Why this privilege separation arrangement?
  Most bugs will be in svc code.
  So think "attacker has injected code into a svc; what can attacker do now?"
  High-level picture: OKWS isolates each svc so it can access only relevant data.
    E.g. buffer overflow in e-mail service won't let attacker see passwords.

How do these components interact?
  okld sets up socketpairs (bidirectional pipes) for each service.
    One socketpair for control RPC requests (e.g., "get a new log socketpair").
    One socketpair for logging (okld has to get it from oklogd first via RPC).
    For HTTP services: one socketpair for forwarding HTTP connections.
    For okd: the server-side FDs for HTTP services' socketpairs (HTTP+RPC).
  Services talk to DB proxy over TCP (connect by port number).
    Most state in DB, most interaction via state in DB.

How does OKWS enforce isolation between components in Figure 1?
  okld runs each service with a separate UID and GID.
    So services can't read/write each other's memory.
  okld uses chroot to confine each process to a separate directory (almost).
    Services can't read/write *any* files (system files, application state, &c).
    pubd and oklog can only get at their own files.
  Why is okld a separate process?
    Must run as superuser to bind to port 80, call chroot() and setuid().
    We want as little code as possible to run as superuser.
  Why is okd a separate process?
    We need a way to route HTTP requests to the right svc.
    okd sees all requests, so we don't want to do anything else in okd.
    note okd does *not* run as superuser; okld gives it port 80.
  Why is oklogd a separate process?
    We don't want corrupt svc to delete/overwrite log files.
    More generally we don't want svcs to have any access to files (too bug-prone).
  Why is pubd a separate process?
    Keeps file handling code out of svcs.
  Why are database proxies separate? Why not let svcs talk to the DB?
    Ensure that each service cannot fetch wrong data, if it is compromised.
      DB proxy protocol defined by app developer, depending on what app requires.
      Proxy enforces overall query structure (select, update),
        but allows client to fill in query parameters.
    Where does the 20-byte token come from?  Passed as arguments to service.
    Who checks the token?  DB proxy has list of tokens (& allowed queries?)
    Who generates token?  Not clear; manual by system administrator?
    What if token disclosed (this is The Question)?
      e.g. compromised newsletter svc could issue queries as e-mail service.
        and read/write any user's e-mail.
  Table 1: why are all services and okld in the same chroot?  Is it a problem?
    How would we decide?  What are the readable, writable files there?
    Readable: shared libraries containing service code.
    Writable: each service can write to its own /cores/<uid>.
    Where's the config file?
      /etc/okws_config, maybe okld reads on startup before chroot.
    oklogd & pubd have separate chroots because they have important state:
      oklogd's chroot contains the log file, want to ensure it's not modified.
      pubd's chroot contains the templates, want to avoid disclosing them (?).
  Why a separate UID for each service?
  Why a separate GID for each service?
    So svc can execute its binary but not read/write/chmod it.
    Binary owned by root, and x-only for svc GID: rwx--x---
    Thus svc can't read secrets out of its executable, and can't
      modify it to persist an attack.
  Why not process per user? Or even process per user per service?
    Per-service isolation probably made sense for okcupid given their apps.
      (i.e., perhaps they need a lot of sharing between users anyway?)
    Per-user isolation requires allocating UIDs per user, complicating okld,
      and reducing performance (though may still be OK for some use cases).

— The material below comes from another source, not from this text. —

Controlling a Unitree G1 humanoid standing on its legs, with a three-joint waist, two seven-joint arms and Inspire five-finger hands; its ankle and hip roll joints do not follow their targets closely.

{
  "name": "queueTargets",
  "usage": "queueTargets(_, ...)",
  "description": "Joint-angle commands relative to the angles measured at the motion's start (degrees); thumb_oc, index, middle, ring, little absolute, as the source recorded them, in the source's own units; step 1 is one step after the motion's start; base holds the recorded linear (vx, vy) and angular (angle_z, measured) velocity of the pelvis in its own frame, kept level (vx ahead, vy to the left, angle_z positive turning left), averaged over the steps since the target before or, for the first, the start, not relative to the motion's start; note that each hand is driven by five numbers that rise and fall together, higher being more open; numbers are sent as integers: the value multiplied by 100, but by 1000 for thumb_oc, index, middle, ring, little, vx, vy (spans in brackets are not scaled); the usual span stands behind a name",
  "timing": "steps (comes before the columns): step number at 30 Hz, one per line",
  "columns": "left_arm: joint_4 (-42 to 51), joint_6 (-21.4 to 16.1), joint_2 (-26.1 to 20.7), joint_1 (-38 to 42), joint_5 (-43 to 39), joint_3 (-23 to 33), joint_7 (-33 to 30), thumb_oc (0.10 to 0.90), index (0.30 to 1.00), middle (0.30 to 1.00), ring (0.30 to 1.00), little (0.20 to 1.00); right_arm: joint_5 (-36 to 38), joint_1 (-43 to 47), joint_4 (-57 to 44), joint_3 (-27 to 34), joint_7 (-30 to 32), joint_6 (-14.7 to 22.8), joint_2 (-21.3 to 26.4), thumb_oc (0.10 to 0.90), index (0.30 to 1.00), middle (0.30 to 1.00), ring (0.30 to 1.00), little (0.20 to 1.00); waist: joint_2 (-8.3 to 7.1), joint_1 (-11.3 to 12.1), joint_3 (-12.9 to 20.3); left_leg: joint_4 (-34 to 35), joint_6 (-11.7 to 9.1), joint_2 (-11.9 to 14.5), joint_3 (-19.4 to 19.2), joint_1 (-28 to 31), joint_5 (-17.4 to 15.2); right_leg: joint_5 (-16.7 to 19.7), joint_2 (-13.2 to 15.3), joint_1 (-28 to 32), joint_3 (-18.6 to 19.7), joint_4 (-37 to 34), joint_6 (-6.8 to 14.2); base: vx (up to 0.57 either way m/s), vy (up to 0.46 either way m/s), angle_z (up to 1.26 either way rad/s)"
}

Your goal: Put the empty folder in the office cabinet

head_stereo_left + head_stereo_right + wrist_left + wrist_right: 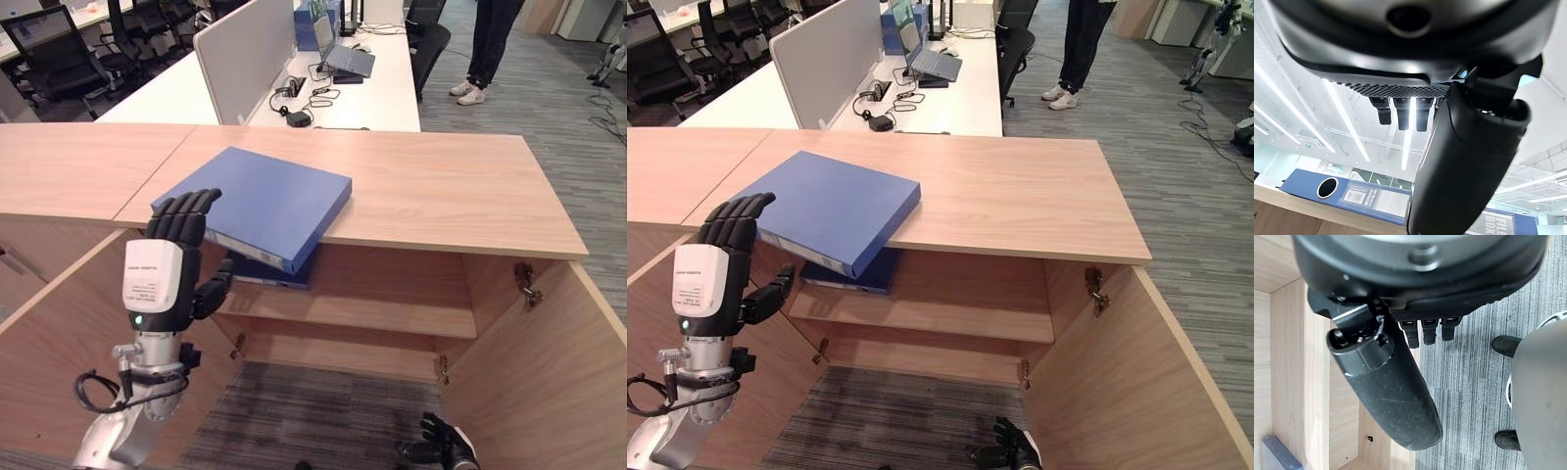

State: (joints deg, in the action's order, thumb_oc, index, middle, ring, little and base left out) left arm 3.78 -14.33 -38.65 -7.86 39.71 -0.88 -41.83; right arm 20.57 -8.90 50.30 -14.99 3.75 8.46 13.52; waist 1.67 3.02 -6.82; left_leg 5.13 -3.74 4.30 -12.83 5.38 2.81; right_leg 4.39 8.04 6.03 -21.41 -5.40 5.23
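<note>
Our left hand is raised with straight fingers, holding nothing, just at the near left corner of the folder. The right hand hangs low, relaxed and empty. The folder lies flat on the cabinet top, its near corner over the edge. A careless push could tip it down. Its long axis runs from near left to far right, spine facing us.

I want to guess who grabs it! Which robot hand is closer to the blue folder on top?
Left. The left hand is raised at the blue folder's near edge; the right hand hangs low by the floor.
</note>
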Motion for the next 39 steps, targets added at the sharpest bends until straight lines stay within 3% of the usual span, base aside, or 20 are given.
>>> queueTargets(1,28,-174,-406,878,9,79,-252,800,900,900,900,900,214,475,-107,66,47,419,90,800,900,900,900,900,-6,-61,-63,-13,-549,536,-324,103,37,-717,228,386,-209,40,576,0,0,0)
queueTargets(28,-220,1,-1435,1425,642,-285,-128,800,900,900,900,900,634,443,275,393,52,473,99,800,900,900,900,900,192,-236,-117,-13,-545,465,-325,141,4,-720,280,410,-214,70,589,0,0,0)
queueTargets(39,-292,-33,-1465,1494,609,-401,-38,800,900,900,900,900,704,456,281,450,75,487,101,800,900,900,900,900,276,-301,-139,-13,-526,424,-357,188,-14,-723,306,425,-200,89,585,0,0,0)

What harm if each component compromised? How vulnerable is each?
  okld: superuser access to web server machine, but maybe not directly to DB.
    attack surface: small (no user input other than svc exit).
  okd: intercept/modify all user HTTP reqs/responses, steal passwords.
    attack surface: parsing the first line of HTTP request.
  pubd: corrupt templates, leverage to maybe exploit bug in some service?
    attack surface: requests to fetch templates from okd.
  oklogd: corrupt/ignore/remove/falsify log entries.
    attack surface: log messages from okd, okld, svcs
  service: read/write service's data for any user, send requests to dbproxy.
    attack surface: HTTP requests from users (+ control msgs from okd)
  dbproxy: access/change all user data in the database it's talking to.
    attack surface: requests from authorized services
                    requests from unauthorized services (easy to drop)

Where should an attacker look for weaknesses?
  Probably lots of bugs in svc implementations
    Maybe not so bad for the "friend status" service
    Bad that bug in e-mail svc means I can read/write your e-mail
    Very bad if bugs in the password authentication service
    Hopefully sensitive services have few lines of code (== few bugs)
  Bugs in OS kernel
    Code injected into a svc might be able to exploit a kernel bug
    to become superuser, break out of chroot.
  Bugs in okd URL parsing
  Bugs in DB proxies (SQL injection, too permissive).

How have these ideas evolved since 2004, when OKWS was published?
  OKWS itself still used at OK Cupid, but not adopted elsewhere.
    C++ not a very popular language for web programming.
    Too much app-specific effort to partition services finely.
    Too much app-specific effort to build DB proxy interfaces.
  Many systems partition at coarse grain, where detailed sharing isn't needed.
    client/server, browser/server, VMs, Linux containers.
    Often partitioning is by independent service / application / web site.
  Some systems use fine-grained cooperating partitions, reminiscent of OKWS.
    ssh-agent process to hold crypto keys, vs ssh itself.
    Chrome runs each frame in an isolated process.
    Google's design, which we saw at a high level in an earlier lecture.
      okd = GFE
      Services, isolated by VMs
      Even per-user tokens, which OKWS doesn't have
    It takes a lot of work to build in this style.
  Much recent effort to make isolation both convenient and precise.
    FreeBSD jail, Linux containers (Docker), ..
    Next lecture: capabilities.